This past week at home

9 May 2017
It's been a pretty busy week and on the weekend all beds were full here at the Hetzel house. Cups of tea were made, grandchildren were running around and simple home cooking was enjoyed but I was out of action for most of it.  On Friday night my nose started running like a tap, on Saturday morning I was sneezing and febrile, and Sunday I developed a cough and asthma. I think I'm almost over it now. I was really pleased Tricia was here because she cooked dinner for everyone and with Hanno's help, they provided scrambled eggs and bacon for breakfast to a full house on Sunday morning.

On Sunday afternoon, Tricia went down to Brisbane for a few days to visit friends, our visitors went home and everything returned to normal. Tranquility descended on our home again. We had a bit of rain yesterday so that stopped me working in the garden but I did manage to sow sprouting broccoli and aquilegia (granny's bonnets) seeds. The aquilegia seeds were collected in Tricia's garden.

The garden was planted up on 17 April and it's growing like wildfire. Just three weeks after planting I've started feeding bok choy to the chickens. We're leaving them in their coop until about 9am now to avoid the early fox visits.  We also have frequent visits from a wedge-tail eagle looking for a quick meal, so the chooks aren't getting out to free range on the grass. I try to make up for that by giving them greens from the garden.  If we can keep that going, even when they aren't feeding on grass, the eggs we eat will continue to contain omega 3 oils.  Tomorrow I'll plant up another large tray of bok choy seeds to continue a regular supply for the chooks. Bok choy is the fastest growing of the greens. They germinate in a few days, start growing within a week and can be harvested about three weeks after that. I hope to harvest some silver beet (Swiss chard) next week and two small turnips for my vegetable soup on Thursday.

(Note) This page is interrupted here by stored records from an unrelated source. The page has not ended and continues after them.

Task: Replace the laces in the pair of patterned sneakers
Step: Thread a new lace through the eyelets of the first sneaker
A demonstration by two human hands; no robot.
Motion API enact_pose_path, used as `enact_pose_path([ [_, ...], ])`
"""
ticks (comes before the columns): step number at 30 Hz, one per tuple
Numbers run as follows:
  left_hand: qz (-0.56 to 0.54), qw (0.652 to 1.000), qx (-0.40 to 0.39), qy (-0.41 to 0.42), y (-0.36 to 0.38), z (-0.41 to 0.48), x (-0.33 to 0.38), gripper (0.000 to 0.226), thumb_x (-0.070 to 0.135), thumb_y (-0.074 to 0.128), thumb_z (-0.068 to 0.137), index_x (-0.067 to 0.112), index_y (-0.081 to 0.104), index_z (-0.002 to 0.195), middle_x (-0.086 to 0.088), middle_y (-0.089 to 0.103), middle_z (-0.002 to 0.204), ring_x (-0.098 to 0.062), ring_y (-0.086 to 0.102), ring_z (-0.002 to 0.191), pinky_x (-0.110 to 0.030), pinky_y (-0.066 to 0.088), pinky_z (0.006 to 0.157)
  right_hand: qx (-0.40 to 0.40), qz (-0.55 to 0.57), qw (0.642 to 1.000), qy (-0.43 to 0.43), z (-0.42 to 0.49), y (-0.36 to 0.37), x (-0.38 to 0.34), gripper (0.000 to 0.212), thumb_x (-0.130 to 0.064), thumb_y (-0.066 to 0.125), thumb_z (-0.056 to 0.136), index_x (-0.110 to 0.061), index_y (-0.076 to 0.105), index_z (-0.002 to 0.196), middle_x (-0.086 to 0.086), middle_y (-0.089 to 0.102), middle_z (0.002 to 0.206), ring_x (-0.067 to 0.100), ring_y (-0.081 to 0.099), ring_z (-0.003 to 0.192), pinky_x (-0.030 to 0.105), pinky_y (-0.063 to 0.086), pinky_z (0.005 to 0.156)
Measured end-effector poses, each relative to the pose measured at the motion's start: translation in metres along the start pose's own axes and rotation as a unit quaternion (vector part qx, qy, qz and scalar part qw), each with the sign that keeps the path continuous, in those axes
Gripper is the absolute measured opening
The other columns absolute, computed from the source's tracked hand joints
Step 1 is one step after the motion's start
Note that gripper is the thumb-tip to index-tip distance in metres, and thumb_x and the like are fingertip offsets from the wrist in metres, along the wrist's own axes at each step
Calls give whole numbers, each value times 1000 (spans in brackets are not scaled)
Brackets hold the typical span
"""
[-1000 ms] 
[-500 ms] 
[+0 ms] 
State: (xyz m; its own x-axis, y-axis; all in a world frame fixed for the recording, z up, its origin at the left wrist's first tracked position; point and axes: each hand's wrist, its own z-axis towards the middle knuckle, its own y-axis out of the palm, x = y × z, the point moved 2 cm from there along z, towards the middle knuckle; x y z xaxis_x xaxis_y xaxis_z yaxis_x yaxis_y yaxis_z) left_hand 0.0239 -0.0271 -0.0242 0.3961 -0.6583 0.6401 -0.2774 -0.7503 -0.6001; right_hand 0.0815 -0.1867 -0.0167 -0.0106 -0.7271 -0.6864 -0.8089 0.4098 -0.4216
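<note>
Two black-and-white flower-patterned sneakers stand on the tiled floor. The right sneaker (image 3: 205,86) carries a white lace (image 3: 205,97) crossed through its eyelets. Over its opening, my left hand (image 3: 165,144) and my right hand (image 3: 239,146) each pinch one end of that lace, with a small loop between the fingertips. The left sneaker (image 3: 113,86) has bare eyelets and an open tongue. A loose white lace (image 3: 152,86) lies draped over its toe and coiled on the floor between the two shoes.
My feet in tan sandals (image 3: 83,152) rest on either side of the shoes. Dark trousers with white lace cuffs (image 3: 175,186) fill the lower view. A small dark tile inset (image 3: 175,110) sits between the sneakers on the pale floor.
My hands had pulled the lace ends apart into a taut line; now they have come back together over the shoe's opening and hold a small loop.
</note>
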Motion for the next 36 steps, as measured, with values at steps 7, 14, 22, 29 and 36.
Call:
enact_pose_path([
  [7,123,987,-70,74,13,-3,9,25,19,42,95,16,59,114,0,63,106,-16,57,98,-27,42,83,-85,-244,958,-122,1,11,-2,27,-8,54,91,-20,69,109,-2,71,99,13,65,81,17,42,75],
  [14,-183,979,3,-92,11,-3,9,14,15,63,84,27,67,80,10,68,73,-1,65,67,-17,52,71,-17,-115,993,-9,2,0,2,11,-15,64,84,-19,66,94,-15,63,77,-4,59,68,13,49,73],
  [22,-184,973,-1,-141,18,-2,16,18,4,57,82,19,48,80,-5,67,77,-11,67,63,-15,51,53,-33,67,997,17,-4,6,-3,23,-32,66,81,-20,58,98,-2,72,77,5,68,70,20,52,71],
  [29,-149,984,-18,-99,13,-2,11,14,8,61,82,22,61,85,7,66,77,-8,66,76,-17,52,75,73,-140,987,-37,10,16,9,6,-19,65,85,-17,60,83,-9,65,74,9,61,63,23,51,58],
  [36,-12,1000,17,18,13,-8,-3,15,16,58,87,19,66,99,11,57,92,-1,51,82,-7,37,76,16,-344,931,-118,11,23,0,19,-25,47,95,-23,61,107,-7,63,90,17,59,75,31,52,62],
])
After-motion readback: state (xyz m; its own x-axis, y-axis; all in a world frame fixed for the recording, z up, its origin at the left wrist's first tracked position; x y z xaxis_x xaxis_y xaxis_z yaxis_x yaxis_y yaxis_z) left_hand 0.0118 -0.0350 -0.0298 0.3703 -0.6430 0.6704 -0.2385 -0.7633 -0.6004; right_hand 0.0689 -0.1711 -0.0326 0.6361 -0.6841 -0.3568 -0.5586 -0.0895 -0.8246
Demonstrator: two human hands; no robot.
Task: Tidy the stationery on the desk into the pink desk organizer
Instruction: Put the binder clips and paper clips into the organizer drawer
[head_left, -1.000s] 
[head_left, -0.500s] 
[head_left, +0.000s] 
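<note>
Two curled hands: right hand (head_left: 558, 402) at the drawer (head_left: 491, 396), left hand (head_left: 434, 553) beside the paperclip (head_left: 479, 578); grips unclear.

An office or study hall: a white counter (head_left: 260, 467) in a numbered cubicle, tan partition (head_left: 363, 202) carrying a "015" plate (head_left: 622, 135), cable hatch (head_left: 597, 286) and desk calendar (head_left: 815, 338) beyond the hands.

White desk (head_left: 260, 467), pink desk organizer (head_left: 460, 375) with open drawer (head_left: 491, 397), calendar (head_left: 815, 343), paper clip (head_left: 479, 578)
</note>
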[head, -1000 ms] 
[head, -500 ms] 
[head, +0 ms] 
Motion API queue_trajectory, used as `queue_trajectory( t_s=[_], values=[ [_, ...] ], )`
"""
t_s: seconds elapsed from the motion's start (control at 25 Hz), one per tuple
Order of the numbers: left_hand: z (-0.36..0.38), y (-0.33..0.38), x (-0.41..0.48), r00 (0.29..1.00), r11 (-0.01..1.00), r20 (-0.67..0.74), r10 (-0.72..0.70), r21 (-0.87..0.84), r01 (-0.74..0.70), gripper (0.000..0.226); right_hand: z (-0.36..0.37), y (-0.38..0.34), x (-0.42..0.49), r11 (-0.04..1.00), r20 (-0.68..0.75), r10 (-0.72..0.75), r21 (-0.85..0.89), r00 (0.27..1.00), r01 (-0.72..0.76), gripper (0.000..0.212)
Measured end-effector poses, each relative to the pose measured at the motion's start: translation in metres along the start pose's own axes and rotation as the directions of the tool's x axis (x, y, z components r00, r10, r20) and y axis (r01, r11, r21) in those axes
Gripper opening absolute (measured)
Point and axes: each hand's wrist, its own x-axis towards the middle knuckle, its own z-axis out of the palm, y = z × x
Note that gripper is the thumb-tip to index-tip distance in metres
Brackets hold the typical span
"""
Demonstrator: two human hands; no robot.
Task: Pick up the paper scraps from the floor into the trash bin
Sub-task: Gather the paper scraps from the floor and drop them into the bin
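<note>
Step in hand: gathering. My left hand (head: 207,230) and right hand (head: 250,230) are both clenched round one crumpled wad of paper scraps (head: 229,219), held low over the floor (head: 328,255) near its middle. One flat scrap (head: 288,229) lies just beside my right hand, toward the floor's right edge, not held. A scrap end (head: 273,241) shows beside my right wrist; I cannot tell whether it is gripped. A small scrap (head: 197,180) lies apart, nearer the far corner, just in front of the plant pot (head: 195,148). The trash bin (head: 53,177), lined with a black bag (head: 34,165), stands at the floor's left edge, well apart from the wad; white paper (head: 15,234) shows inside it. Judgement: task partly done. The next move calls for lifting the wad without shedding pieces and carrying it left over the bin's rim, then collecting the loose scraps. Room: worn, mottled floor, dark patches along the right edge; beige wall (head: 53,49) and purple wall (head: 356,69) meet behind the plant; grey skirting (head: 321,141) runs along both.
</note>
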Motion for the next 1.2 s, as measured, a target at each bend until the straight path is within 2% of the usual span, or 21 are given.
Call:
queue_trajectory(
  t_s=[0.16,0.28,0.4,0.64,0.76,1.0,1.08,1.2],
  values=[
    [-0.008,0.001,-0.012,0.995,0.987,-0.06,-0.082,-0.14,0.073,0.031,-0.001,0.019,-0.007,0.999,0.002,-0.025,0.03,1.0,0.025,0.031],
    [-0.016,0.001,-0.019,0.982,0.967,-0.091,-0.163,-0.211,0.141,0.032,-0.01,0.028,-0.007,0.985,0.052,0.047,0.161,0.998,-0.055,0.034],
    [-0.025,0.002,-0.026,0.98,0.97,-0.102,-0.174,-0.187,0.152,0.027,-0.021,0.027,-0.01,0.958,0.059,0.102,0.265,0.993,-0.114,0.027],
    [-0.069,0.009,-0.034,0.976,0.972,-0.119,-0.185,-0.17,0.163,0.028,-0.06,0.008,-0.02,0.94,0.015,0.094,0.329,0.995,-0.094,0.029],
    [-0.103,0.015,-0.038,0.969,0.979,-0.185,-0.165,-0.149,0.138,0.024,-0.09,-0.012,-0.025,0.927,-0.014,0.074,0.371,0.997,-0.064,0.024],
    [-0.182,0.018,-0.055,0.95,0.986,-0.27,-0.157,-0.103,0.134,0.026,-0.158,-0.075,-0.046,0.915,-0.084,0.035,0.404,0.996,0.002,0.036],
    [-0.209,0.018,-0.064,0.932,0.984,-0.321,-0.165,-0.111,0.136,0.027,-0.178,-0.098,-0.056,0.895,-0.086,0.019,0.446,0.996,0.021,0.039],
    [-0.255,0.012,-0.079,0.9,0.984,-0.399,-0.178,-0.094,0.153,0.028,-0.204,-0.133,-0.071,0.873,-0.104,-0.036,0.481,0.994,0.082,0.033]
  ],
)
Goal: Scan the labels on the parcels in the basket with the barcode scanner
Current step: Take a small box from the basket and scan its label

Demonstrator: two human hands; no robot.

It gives me a good feeling when I can work out what we need here and then do a bit of work to provide it on a continuing basis. Home is such an interesting and productive place when you have active and meaningful projects to take you through each day.  I've been doing research on berries lately and as a result of that, I'm taking out the very prickly youngberry we've had growing in the backyard for a few years, and will build up our Heritage raspberries again. If I can weed, feed and mulch the raspberries this week, they'll produce fruit in late winter/early spring. Our lemons are growing like mad and are juicy and sweet.

Soon the oranges will be ready to pick and yesterday morning I noticed they'd changed to a vivid orange colour.  Now they just need a couple of weeks of cold weather to sweeten them up. Oh, how I love orange season.  Last year we transplanted another Washington naval orange into the vegetable garden and added a Lane's Late orange to extend our orange season. The Lane's Late will allow us to continue our harvest when the Washingtons end in late July and will continue right through till late August.  In a year or two we'll have plenty of eating oranges with more than enough for juice and marmalade. Thank you sweet citrus family.

Tricia will be back on Wednesday and will stay until the following Wednesday. No doubt we'll go out and sightsee but the majority of our time will be spent here at home where we all feel so comfortable.  We feel protected from the outside world here - the influences, dangers, pollution, the busyness and the business.  When all is said and done, it doesn't matter if you're odd or strange or if you're the same as everyone else, the good thing is you'll fit like a glove into your own home. By the way, I consider myself to be in the odd category. I used to be a mainstreamer but now I don't fit any type or pattern and when I go out, there is increasingly more that is unfamiliar to me that I have no desire to know anything about.  Such is life.

I finalised the forum recently and a few days ago made a donation of $280 to the McGrath Foundation. For those who don't know of the McGrath Foundation, it's a charity that supplies breast care nurses to various communities. The donation was made on behalf of all of us "In memory of Rose Marshall". I miss you, Rose.